** What this task involves **
The required output is the lines of the listing from the beginning through the line containing "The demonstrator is", each copied exactly, without any pictures.

________________________

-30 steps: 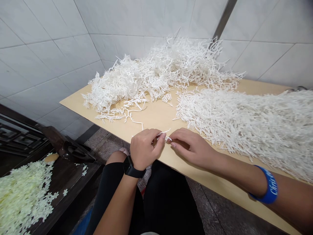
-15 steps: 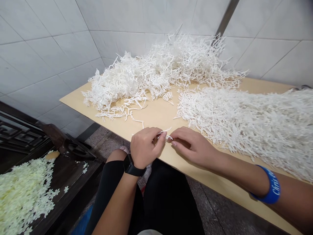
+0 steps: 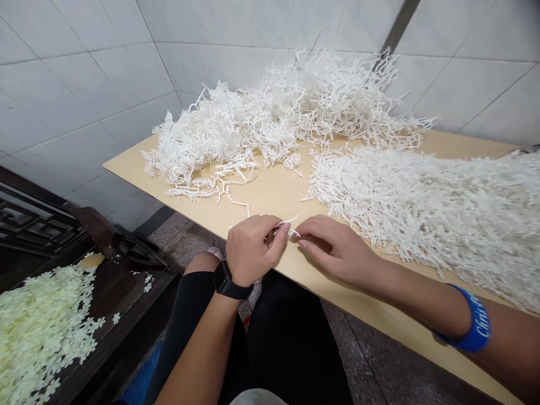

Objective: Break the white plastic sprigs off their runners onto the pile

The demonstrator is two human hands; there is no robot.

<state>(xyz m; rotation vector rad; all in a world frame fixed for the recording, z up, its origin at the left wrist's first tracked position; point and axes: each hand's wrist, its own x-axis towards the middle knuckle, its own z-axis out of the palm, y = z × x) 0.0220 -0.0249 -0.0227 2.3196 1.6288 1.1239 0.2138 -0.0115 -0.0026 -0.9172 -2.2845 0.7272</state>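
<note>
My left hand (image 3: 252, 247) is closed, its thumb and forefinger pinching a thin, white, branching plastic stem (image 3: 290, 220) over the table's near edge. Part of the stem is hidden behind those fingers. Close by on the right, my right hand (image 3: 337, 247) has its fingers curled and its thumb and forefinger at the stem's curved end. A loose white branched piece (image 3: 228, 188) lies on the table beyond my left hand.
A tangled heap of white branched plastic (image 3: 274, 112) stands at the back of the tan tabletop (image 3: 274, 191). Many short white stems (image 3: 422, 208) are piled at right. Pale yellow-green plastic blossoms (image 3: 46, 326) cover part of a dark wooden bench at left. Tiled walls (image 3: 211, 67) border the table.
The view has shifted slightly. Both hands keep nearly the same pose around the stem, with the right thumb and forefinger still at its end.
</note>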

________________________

** Solution for this exercise **
-30 steps: 
-15 steps: 
+0 steps: 

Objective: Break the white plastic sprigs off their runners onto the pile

The demonstrator is two human hands; there is no robot.

The exercise has been completed in full.